**Task instructions:**
Return the listing below in full, exactly.
━━ Information supplied
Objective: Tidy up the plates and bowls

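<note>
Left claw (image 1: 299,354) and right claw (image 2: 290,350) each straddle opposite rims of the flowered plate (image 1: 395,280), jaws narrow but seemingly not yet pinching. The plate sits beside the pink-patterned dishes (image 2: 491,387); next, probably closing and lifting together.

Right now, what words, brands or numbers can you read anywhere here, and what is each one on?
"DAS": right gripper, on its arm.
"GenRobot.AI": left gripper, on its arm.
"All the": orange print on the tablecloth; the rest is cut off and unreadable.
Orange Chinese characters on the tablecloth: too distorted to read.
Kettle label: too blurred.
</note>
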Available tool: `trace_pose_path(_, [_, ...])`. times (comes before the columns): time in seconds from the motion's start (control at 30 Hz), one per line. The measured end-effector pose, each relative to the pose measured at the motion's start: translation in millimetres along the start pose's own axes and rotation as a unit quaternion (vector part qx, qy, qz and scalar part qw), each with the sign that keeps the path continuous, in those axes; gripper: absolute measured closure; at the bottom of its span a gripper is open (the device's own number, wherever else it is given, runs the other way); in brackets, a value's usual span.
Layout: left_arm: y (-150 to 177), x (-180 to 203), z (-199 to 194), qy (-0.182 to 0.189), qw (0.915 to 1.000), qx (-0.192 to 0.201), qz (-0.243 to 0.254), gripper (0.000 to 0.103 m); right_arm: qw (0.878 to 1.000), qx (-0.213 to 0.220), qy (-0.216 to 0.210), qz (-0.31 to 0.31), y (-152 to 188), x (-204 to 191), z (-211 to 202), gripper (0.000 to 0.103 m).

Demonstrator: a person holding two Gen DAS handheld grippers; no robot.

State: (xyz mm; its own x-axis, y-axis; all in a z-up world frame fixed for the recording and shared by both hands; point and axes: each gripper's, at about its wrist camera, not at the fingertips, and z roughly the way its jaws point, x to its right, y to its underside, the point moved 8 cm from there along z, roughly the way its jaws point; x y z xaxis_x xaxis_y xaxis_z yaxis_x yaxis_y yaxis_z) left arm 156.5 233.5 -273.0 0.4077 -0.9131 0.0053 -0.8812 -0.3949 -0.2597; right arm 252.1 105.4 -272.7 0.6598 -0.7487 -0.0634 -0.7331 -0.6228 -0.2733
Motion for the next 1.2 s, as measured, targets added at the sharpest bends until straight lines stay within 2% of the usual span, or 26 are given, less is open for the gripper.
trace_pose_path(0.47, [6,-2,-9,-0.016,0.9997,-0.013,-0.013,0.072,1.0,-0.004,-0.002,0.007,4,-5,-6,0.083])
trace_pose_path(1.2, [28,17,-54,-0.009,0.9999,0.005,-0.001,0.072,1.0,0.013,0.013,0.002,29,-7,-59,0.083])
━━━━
**Solution to this exercise:**
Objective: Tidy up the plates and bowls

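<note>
Left claw (image 1: 299,354) and right claw (image 2: 290,350) each straddle opposite rims of the flowered plate (image 1: 395,280), jaws narrow but seemingly not yet pinching. The plate sits beside the pink-patterned dishes (image 2: 491,387); next, probably closing and lifting together.

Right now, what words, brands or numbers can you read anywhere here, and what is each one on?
"DAS": right gripper, on its arm.
"GenRobot.AI": left gripper, on its arm.
"All the": orange print on the tablecloth; the rest is cut off and unreadable.
Orange Chinese characters on the tablecloth: too distorted to read.
Kettle label: too blurred.
</note>
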Available tool: `trace_pose_path(_, [_, ...])`. times (comes before the columns): time in seconds from the motion's start (control at 30 Hz), one per line. The measured end-effector pose, each relative to the pose measured at the motion's start: translation in millimetres along the start pose's own axes and rotation as a unit quaternion (vector part qx, qy, qz and scalar part qw), each with the sign that keeps the path continuous, in those axes; gripper: absolute measured closure; at the bottom of its span a gripper is open (the device's own number, wherever else it is given, runs the other way); in brackets, a value's usual span.
Layout: left_arm: y (-150 to 177), x (-180 to 203), z (-199 to 194), qy (-0.182 to 0.189), qw (0.915 to 1.000), qx (-0.192 to 0.201), qz (-0.243 to 0.254), gripper (0.000 to 0.103 m); right_arm: qw (0.878 to 1.000), qx (-0.213 to 0.220), qy (-0.216 to 0.210), qz (-0.31 to 0.31), y (-152 to 188), x (-204 to 191), z (-211 to 202), gripper (0.000 to 0.103 m).

Demonstrator: a person holding two Gen DAS handheld grippers; no robot.

State: (xyz mm; its own x-axis, y-axis; all in a z-up world frame fixed for the recording and shared by both hands; point and axes: each gripper's, at about its wrist camera, not at the fingertips, and z roughly the way its jaws point, x to its right, y to its underside, the point moved 8 cm from there along z, roughly the way its jaws point; x y z xaxis_x xaxis_y xaxis_z yaxis_x yaxis_y yaxis_z) left arm 156.5 233.5 -273.0 0.4077 -0.9131 0.0053 -0.8812 -0.3949 -0.2597; right arm 252.1 105.4 -272.7 0.6598 -0.7487 -0.0634 -0.7331 -0.6228 -0.2733
Motion for the next 1.2 s, as measured, targets added at the sharpest bends until straight lines stay within 2% of the usual span, or 26 are given, less is open for the gripper.
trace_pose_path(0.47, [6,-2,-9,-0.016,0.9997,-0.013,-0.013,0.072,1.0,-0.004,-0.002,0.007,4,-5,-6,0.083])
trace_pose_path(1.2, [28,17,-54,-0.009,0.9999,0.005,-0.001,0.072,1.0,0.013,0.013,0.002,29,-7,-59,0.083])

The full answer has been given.